Noteworthy, scientific racism flourished in 18th century America. It provided those who vouched for slavery with propaganda weapon by establishing a connexion between slavery and racial characterisation. They demonstrated to people that even when Blacks emancipated, they will still be inferior as that's their nature. Thomas Jefferson said it plainly when described Black's differentiation as "difference fixed in nature". Such words guaranteed subordination of the blacks and avoidance of hypocrisy. This way, the Afro Americans became a race that holds certain charterers, issues and elements. Consequently, racists are not "racists" anymore because they are referring to a component that not created by them but by nature.

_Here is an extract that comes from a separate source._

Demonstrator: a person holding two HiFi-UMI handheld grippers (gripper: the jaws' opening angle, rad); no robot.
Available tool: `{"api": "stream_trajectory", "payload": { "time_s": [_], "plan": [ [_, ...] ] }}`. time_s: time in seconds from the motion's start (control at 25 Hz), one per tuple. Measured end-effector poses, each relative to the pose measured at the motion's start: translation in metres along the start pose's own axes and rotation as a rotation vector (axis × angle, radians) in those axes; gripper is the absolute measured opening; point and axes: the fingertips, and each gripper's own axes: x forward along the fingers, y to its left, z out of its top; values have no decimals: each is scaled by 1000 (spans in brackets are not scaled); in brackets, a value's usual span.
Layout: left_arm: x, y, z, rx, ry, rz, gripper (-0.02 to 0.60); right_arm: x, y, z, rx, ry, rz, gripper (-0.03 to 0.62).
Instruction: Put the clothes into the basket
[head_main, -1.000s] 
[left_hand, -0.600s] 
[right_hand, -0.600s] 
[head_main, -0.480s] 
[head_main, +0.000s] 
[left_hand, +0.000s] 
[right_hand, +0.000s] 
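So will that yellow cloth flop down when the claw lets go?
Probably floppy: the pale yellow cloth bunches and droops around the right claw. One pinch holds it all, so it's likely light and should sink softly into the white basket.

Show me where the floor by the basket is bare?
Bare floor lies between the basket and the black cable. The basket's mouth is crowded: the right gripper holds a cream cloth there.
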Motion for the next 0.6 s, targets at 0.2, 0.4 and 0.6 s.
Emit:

Other vital figures also explained this difference. The American politician and writer John Taylor, who lived in 18th century America, said it clearly at the time, "mankind had not included negros." That's untrue of course as Biologists failed to identify material evidence that "race" biologically existed. Right after the revolution, the idea of race gained significant social ground in America. It was this time when Americans felt the need to justify how they fought for freedom, and yet they enslaved people. The best way to challenge that was to offer rhetoric that explains slaves' lives are the way they are not because of the slavery system but because of the character they have as blacks. At the end of the American Revolution, black men were forbidden from setting in juries, travelling without papers in some states, right to vote or testifying in courts.


The creation of race also can be done by planting fear in people. In the 19th century, people warned that blacks at any time could strike and kill another human. Thus "they are different, and they are bound to be in chains forever" and "slavery was a good thing not only for whites but also for blacks".


Even after the abolition of slavery, Black Americans found themselves at the center of racism. Laws were issued after slavery was abolished, banning the formation of any relationship between black men and white women. For instance, in an early 20th-century strike, a man runs to save his life and shouted: "I am white, I am white." The police did not know he was white as he was a miner covered with coal; his declaration of his hidden skin colour saved his life.


After WWII, white employment agencies were against the idea of equal job opportunities as they feared strikes from white workers. The latter will show their dissatisfaction with blacks taking their jobs.


Another example in WWII is the separation of black and white soldiers and how they slept in different bankers.


Although the country had its first black president in Barack Obama, the USA has a long way to go in abandoning the race issue and moving into full pluralist society. The action of police officers and their killing of George Floyd is a result of such a national character.